# PROBLEM
Where a picture occurs in the data, omit it, and copy all remaining data exactly.

# DATA SHOWN
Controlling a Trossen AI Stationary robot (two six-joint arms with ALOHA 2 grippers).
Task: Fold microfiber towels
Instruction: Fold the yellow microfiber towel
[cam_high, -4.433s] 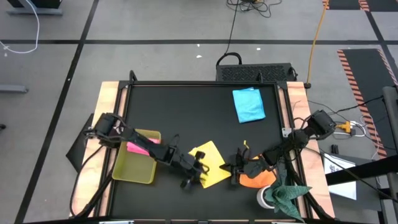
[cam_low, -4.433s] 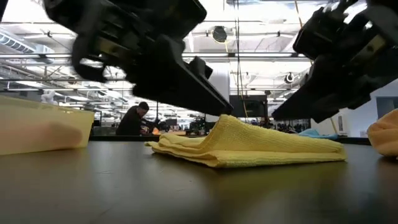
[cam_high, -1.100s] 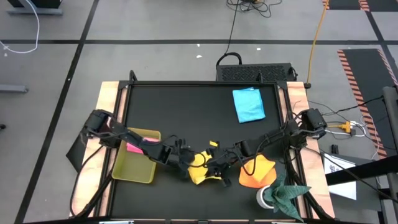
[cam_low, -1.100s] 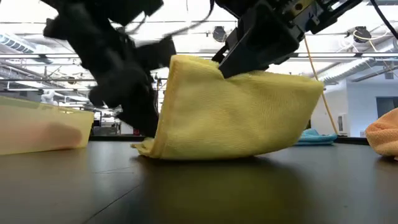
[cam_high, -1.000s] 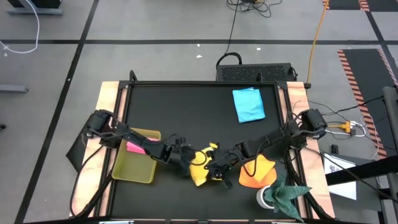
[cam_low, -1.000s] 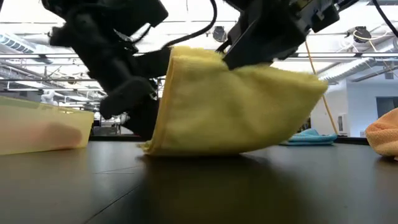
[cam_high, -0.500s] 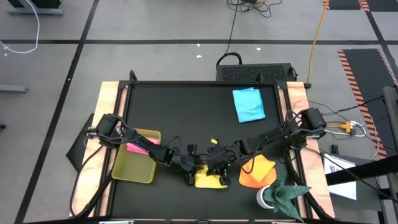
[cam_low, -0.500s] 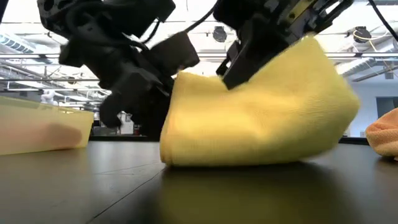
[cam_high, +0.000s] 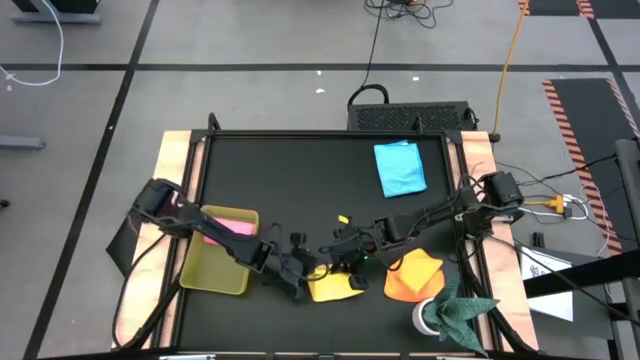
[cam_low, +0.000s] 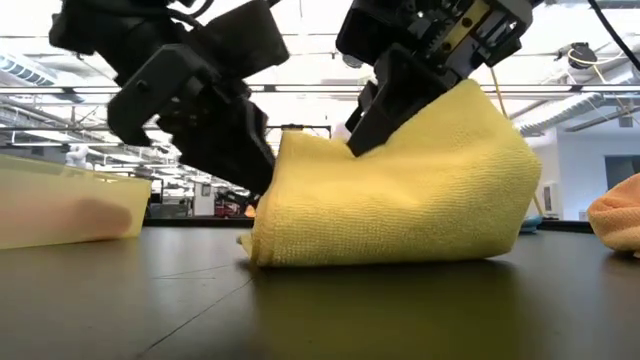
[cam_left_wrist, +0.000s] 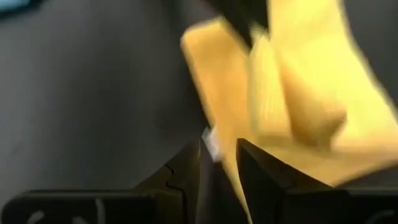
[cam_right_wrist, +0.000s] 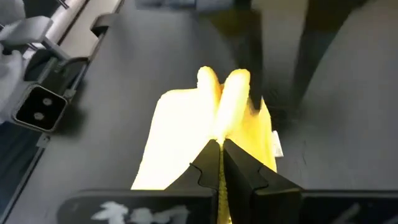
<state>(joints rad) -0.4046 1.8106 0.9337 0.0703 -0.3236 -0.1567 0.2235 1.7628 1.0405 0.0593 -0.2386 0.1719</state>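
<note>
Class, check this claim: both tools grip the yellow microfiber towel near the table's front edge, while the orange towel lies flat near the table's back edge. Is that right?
Not quite. The towel lying flat near the back edge is the light blue microfiber towel, as the high view shows. The orange microfiber towel lies bunched near the front, on the right. The rest holds: the left tool and right tool both grip the yellow microfiber towel.

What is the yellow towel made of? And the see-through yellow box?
The soft yellow square towel looks like fuzzy microfiber cloth: tiny loops show on its matte surface, and it bends in folds. The translucent yellow-green rectangular tray looks like smooth, stiff plastic, since light glows through its walls.
</note>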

# ANSWER TO THIS TASK
Controlling a Trossen AI Stationary robot (two six-joint arms with ALOHA 2 grippers).
Task: Fold microfiber towels
Instruction: Fold the yellow microfiber towel
[cam_high, -4.433s] 
[cam_low, -4.433s] 
[cam_high, -1.100s] 
[cam_low, -1.100s] 
[cam_high, -1.000s] 
[cam_low, -1.000s] 
[cam_high, -0.500s] 
[cam_low, -0.500s] 
[cam_high, +0.000s] 
[cam_low, +0.000s] 
[cam_left_wrist, +0.000s] 
[cam_right_wrist, +0.000s] 
<state>(joints rad) -0.4046 1.8106 0.9337 0.0703 -0.3236 -0.1567 0.2235 1.7628 1.0405 0.0593 -0.2386 0.1719</state>
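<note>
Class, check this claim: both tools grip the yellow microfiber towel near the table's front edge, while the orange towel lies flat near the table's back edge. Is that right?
Not quite. The towel lying flat near the back edge is the light blue microfiber towel, as the high view shows. The orange microfiber towel lies bunched near the front, on the right. The rest holds: the left tool and right tool both grip the yellow microfiber towel.

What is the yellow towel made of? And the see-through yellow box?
The soft yellow square towel looks like fuzzy microfiber cloth: tiny loops show on its matte surface, and it bends in folds. The translucent yellow-green rectangular tray looks like smooth, stiff plastic, since light glows through its walls.
</note>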

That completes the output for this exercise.